Before the 2004 election, Federal Environment Minister, Senator Campbell provided an ‘absolute categorical assurance’ that a radioactive dump would not be imposed on the Northern Territory. In July 2005 it was announced, after no consultation with the NT Government or affected traditional owners and communities, that three Department of Defence sites - Harts Range, Fisher’s Ridge and Mt Everard - had been short-listed for assessment.
The Commonwealth Radioactive Waste Management Act (CRWMA) 2005 was then pushed through federal parliament, overriding NT laws prohibiting transport and storage of federal nuclear waste. The legislation prevents the Aboriginal and Torres Strait Islander Heritage Protection Act 1984 from having effect during investigation of potential dump sites, and it excluded the Native Title Act 1993 from operating at all. Procedural fairness is also wiped out through suspension of the Judicial Review Act.
Amendments passed in 2006 to the CRWMA override Aboriginal Land Rights Act procedures requiring informed consent from all affected people and groups. Indeed, these changes explicitly stated that site nominations from Land Councils are valid even in the absence of consultation with and consent from traditional owners.
Under the amended process, Muckaty, 120 km north of Tennant Creek, was nominated by the Northern Land Council. The site was added to the short-list of potential sites in September 2007, when former Science Minister Julie Bishop accepted the contentious nomination. This clearly ignored strong, public opposition from a number of traditional owners from the Muckaty Land Trust.

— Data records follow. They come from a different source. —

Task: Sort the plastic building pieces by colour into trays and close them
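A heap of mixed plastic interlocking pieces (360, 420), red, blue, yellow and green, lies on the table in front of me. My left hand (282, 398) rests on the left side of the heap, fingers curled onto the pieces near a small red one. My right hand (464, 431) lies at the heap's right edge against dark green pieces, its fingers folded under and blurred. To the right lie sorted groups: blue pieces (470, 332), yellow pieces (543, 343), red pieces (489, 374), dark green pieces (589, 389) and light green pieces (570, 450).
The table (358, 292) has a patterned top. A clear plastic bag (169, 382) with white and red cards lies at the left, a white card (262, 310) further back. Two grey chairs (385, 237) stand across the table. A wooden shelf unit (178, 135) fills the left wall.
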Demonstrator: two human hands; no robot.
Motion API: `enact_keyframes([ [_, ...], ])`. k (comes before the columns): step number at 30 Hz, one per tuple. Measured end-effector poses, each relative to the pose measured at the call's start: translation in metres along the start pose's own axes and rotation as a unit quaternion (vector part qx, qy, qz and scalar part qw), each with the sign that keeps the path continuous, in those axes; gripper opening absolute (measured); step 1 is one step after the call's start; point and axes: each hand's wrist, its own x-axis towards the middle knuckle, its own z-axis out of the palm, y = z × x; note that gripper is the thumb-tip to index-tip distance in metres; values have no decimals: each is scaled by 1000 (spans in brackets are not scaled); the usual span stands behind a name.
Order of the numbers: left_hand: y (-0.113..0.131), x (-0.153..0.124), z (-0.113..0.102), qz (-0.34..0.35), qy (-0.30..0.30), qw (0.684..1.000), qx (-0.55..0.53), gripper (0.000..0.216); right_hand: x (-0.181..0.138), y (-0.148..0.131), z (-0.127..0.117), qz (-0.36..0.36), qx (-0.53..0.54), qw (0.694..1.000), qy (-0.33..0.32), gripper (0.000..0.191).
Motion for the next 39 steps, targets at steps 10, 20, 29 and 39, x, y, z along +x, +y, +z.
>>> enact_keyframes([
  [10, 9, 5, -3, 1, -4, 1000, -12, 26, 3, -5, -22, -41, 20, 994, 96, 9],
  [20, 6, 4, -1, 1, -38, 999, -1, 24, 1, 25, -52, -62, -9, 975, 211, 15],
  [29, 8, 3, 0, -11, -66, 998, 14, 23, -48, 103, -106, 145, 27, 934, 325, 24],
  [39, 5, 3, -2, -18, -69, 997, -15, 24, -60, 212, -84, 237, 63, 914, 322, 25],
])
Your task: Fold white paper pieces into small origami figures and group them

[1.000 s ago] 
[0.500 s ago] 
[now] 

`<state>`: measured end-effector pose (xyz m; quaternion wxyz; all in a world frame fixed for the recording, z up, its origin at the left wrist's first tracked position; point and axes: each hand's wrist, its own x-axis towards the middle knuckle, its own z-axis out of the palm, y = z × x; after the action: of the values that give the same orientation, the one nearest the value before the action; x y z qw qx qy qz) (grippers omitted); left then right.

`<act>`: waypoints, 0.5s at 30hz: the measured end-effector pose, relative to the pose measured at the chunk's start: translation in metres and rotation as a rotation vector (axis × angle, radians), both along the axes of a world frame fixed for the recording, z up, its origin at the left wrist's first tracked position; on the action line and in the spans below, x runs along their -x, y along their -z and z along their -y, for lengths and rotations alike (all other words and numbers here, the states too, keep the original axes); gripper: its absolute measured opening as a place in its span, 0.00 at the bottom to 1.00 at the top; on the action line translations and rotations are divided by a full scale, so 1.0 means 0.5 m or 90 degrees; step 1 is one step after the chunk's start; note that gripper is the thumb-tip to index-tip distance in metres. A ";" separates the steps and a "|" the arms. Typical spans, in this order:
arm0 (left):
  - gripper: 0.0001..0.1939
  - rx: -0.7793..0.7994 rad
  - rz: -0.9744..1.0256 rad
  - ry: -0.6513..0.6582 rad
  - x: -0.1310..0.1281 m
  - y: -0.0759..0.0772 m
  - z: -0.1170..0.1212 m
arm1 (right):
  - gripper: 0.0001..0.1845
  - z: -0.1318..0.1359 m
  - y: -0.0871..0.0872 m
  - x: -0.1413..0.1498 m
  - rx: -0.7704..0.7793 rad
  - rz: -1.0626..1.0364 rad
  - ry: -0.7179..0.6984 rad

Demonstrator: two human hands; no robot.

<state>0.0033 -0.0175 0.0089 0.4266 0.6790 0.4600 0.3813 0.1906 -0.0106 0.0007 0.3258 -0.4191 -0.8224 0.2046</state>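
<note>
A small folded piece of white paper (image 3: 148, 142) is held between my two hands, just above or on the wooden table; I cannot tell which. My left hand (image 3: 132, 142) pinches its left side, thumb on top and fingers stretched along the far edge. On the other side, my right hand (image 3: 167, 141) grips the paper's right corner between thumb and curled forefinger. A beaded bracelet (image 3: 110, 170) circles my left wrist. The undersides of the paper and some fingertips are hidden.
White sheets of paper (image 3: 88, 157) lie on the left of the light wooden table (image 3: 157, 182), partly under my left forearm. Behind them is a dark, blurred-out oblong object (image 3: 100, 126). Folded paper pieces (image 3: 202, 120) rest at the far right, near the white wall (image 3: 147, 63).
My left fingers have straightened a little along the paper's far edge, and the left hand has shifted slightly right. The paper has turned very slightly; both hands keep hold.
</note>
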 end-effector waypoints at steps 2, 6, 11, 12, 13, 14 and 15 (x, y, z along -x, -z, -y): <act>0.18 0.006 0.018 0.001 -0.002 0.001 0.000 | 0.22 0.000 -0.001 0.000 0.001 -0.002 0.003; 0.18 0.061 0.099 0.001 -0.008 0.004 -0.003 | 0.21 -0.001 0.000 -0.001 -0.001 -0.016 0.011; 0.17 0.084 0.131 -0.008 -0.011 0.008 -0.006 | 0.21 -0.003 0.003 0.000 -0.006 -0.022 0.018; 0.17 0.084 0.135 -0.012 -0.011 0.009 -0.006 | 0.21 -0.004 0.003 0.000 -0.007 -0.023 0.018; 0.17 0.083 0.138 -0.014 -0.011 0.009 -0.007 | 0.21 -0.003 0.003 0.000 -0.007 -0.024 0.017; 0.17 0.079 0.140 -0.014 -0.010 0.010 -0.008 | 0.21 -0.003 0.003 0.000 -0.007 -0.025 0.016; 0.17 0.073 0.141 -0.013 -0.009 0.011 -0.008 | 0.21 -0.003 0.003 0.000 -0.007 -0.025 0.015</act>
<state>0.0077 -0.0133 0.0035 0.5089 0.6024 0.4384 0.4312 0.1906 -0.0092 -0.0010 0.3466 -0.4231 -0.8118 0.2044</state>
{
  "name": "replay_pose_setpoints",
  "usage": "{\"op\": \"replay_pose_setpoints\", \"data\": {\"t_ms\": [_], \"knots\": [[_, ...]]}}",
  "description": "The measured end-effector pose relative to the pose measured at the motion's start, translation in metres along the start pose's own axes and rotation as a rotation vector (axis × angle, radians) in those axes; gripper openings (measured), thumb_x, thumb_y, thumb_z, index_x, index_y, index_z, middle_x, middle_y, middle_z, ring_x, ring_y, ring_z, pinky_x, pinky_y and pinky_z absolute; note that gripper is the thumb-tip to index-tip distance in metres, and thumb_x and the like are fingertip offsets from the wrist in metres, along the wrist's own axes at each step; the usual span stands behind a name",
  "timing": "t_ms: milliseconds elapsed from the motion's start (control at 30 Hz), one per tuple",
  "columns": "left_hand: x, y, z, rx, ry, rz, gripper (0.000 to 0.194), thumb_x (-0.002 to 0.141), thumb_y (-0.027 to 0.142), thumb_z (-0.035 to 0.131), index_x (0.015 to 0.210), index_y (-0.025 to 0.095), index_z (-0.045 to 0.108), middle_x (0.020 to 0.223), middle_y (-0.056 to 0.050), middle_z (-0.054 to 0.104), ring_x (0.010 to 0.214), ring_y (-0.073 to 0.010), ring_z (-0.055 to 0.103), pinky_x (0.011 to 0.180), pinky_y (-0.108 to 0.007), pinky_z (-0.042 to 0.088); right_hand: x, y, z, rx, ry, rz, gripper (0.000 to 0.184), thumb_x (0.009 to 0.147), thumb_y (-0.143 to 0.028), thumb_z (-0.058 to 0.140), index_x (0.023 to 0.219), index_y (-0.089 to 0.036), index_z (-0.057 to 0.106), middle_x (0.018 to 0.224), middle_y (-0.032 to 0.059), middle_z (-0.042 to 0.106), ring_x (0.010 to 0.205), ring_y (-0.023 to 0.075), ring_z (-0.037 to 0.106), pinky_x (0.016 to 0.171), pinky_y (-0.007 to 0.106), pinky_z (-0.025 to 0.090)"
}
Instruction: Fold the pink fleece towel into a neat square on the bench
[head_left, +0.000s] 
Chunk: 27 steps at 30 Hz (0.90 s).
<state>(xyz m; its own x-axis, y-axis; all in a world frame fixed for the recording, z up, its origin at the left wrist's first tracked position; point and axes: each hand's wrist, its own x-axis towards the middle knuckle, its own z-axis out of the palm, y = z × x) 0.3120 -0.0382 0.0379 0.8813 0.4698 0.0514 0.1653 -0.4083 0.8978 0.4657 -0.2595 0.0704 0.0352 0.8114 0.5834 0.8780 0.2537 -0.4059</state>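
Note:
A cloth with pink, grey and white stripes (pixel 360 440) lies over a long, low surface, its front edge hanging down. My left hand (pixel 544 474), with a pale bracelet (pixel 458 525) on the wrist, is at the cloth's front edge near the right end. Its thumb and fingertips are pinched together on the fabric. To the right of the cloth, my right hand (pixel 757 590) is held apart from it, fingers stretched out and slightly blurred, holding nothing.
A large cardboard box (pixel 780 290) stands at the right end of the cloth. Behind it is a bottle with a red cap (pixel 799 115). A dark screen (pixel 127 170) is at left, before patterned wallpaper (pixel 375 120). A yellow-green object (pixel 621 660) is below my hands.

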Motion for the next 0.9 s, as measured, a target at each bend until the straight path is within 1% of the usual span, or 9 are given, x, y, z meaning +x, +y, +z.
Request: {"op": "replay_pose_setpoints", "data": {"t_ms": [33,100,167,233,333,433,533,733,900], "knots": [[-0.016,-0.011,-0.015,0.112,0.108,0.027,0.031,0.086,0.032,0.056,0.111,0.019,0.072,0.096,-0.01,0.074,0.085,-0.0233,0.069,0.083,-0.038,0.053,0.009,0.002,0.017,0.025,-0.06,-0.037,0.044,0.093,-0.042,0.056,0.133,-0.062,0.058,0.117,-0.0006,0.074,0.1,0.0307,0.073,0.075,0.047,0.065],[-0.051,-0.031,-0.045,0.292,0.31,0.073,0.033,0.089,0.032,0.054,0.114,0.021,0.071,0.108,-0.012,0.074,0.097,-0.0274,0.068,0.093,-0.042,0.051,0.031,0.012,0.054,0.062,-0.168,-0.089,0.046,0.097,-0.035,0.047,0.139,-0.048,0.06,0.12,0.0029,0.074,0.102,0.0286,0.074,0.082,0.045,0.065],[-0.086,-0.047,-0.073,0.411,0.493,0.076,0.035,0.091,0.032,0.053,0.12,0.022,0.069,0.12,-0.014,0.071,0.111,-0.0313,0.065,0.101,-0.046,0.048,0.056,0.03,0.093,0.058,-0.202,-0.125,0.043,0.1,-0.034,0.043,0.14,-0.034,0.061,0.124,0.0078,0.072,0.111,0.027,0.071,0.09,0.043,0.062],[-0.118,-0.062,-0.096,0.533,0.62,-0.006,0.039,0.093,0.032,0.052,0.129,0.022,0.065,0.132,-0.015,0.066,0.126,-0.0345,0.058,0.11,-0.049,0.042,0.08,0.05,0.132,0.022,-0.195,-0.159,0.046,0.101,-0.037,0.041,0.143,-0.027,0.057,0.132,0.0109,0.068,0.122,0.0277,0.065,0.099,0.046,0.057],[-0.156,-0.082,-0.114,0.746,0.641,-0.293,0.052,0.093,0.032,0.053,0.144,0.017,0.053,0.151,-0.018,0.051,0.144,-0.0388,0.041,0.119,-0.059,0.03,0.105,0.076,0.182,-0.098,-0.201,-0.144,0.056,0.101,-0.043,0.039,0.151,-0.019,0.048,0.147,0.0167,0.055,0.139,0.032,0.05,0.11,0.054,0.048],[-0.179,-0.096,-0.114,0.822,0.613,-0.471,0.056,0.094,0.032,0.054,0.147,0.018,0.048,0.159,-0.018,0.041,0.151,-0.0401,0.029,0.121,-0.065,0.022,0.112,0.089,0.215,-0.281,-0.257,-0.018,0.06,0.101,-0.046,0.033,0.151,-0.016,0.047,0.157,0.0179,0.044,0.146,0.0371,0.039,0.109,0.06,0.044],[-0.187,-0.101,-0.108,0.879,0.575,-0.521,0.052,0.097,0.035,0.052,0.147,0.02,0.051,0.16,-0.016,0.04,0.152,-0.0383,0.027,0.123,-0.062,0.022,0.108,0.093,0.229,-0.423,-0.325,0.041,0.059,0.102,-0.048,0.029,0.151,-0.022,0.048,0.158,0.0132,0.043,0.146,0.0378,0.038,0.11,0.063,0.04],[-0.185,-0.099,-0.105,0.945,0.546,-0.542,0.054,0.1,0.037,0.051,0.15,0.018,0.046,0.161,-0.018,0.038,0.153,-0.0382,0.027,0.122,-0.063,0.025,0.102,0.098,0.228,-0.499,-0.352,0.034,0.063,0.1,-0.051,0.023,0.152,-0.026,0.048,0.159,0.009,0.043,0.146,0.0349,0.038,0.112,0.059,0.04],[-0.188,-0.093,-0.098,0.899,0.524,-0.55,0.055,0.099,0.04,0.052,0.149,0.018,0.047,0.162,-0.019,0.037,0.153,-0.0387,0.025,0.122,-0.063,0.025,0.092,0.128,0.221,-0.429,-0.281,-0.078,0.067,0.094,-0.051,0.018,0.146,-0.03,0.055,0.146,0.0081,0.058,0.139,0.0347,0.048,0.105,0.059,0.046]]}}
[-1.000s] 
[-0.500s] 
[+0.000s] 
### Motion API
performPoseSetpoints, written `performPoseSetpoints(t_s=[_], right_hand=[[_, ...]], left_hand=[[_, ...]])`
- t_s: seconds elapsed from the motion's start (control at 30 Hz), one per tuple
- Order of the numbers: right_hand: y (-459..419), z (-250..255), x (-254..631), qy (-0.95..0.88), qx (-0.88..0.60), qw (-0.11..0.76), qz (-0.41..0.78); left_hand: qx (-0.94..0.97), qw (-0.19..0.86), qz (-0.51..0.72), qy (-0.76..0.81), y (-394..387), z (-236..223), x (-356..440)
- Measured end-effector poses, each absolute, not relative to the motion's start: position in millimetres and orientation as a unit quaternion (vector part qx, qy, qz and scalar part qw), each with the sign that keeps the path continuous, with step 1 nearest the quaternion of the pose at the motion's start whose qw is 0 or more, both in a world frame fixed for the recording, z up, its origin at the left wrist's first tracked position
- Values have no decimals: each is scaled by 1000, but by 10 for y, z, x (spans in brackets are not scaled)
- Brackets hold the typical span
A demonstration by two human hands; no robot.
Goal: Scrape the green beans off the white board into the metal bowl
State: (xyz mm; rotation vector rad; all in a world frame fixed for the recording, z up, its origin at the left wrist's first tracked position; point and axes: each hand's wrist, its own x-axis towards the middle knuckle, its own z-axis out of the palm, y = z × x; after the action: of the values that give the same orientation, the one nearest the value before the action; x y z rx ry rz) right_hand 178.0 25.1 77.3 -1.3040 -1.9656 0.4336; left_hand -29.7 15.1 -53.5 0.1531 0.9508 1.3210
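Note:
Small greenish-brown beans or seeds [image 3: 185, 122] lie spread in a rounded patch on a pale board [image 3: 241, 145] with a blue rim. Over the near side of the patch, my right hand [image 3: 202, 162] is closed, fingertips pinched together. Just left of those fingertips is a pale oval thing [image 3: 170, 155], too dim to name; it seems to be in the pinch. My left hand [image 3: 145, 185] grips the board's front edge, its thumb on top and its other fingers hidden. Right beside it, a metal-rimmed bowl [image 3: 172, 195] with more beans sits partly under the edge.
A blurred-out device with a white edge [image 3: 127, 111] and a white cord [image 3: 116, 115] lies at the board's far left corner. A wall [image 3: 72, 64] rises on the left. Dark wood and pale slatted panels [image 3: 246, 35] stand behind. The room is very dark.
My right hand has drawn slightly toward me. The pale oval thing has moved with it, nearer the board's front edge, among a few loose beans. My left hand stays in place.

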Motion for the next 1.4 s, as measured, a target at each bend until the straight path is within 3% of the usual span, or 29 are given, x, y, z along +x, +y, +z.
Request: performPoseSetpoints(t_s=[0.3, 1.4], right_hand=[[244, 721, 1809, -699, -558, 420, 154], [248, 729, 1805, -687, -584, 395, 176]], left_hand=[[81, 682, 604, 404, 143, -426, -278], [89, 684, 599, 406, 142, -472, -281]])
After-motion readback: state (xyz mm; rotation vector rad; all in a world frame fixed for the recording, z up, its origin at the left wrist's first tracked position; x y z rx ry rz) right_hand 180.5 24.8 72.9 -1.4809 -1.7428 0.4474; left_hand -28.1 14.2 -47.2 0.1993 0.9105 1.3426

In response to this announcement, Senator Carr, the Shadow Minister for Industry, Innovation, Science and Research stated,
- “Today’s announcement is yet the next chapter in the decade-long saga of lies and mismanagement that has become Howard’s waste dump. The Howard Government has tried to impose its waste dump at numerous sites around the country; settling on the Northern Territory because of its ability to steamroll the Territory’s rights and impose the dump against its will. After forcing legislation through Federal Parliament, the Science Minister now has full Ministerial discretion over the siting of a nuclear waste facility in the Northern Territory. Labor believes that Howard’s bullyboy tactics in the Northern Territory are no way to select a nuclear waste dump. Labor is committed to repealing the Commonwealth Radioactive Waste Management Act and establishing a consensual process of site selection. Labor’s process will look to agreed scientific grounds for determining suitability. Community consultation and support will be central to our approach.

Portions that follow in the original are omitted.